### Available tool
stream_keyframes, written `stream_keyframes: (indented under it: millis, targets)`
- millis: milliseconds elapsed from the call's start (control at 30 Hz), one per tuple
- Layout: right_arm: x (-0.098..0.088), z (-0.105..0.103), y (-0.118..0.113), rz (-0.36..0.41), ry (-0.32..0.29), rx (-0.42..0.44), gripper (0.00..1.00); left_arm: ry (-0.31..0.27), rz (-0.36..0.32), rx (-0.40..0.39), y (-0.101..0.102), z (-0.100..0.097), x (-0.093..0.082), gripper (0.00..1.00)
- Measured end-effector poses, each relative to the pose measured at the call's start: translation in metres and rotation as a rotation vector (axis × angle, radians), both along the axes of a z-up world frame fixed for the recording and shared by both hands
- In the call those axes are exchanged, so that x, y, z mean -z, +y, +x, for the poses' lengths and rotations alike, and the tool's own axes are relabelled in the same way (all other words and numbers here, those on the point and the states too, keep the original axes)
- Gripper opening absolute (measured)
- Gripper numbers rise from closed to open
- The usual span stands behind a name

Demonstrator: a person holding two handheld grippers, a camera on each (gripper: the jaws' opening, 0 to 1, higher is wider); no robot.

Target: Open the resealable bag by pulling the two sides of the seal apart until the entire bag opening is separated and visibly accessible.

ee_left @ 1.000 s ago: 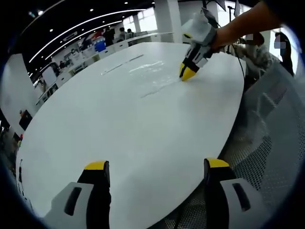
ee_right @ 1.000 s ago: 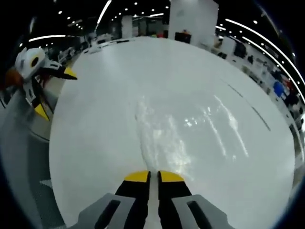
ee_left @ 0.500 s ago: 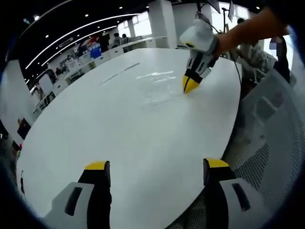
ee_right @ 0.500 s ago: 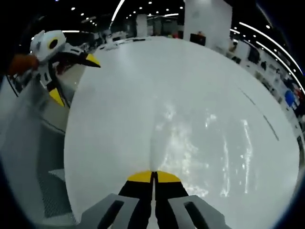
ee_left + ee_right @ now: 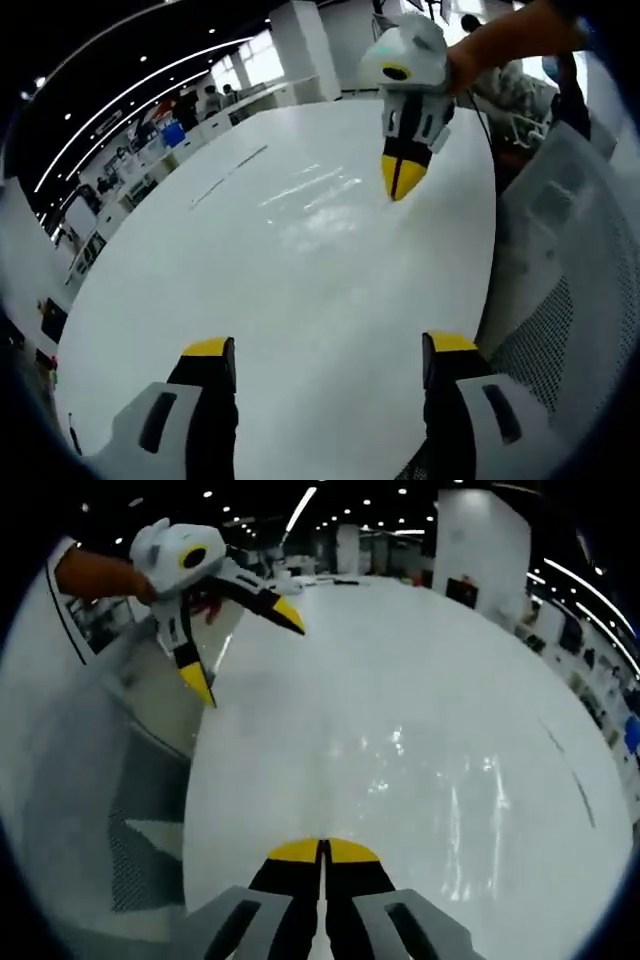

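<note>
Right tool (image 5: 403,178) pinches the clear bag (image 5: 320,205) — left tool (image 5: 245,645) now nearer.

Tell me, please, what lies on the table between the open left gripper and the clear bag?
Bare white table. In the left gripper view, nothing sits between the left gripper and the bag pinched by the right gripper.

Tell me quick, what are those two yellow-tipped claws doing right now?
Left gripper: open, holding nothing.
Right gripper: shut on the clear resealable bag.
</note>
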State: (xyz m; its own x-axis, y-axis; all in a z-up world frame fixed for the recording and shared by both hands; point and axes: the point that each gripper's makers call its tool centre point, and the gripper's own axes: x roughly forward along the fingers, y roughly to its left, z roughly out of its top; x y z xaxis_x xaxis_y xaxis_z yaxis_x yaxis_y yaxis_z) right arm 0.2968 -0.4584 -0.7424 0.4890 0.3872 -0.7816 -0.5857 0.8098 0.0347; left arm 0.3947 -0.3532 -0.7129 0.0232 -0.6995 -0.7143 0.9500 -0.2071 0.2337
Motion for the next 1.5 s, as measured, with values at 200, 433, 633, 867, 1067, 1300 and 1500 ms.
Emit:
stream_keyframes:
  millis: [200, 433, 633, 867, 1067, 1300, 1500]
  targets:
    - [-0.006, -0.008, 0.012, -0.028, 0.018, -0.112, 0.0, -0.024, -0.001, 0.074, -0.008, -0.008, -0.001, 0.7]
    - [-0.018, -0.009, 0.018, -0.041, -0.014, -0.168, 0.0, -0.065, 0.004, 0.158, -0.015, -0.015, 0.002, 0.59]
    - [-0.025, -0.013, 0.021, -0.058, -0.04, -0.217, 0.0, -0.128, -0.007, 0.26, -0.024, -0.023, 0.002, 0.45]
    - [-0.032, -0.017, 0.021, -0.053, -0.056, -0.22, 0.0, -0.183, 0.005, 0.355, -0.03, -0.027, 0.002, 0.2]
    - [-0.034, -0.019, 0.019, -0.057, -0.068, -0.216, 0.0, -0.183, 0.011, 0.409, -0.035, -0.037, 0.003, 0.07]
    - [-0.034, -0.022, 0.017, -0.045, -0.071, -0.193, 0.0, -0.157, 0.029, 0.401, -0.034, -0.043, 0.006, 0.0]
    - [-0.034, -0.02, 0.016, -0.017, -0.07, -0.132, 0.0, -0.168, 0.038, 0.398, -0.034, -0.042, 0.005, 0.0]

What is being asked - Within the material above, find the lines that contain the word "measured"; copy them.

Response to the task -
- Measured end-effector poses, each relative to the pose measured at the call's start: translation in metres and rotation as a rotation vector (axis × angle, radians), both along the axes of a z-up world frame fixed for the recording and shared by both hands
- Gripper opening absolute (measured)
Motion for the next 1.5 s, as measured, with values at 200, 433, 633, 867, 1067, 1300 and 1500 ms.

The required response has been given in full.